## What you will do
Give the data again in full, without pictures.

## Source material
________

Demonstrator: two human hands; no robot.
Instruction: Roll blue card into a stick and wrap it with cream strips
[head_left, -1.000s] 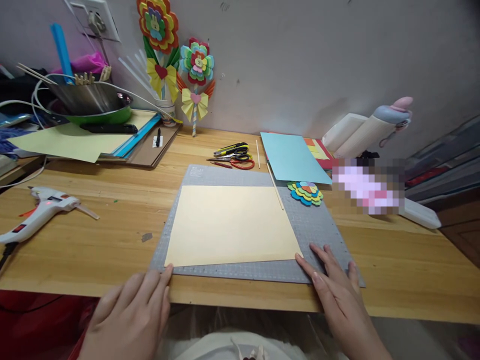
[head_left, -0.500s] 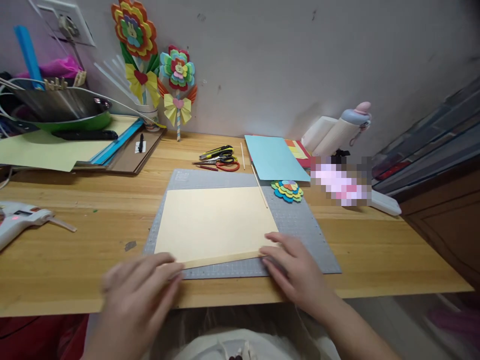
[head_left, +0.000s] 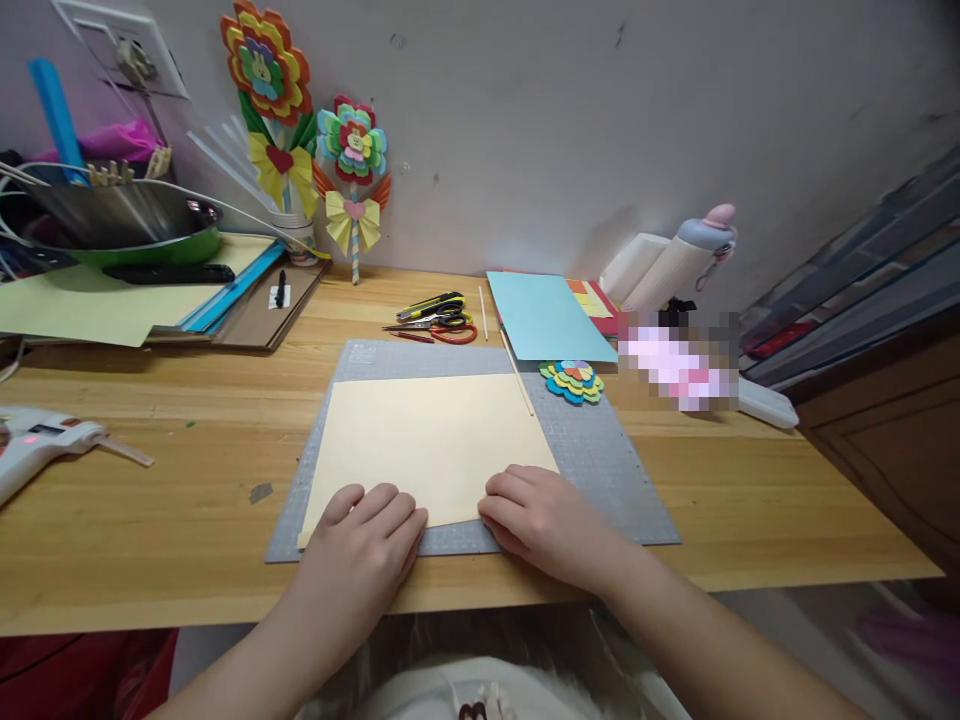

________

## Answer section
Demonstrator: two human hands; no robot.
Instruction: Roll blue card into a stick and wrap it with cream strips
[head_left, -1.000s] 
[head_left, -0.500s] 
[head_left, +0.000s] 

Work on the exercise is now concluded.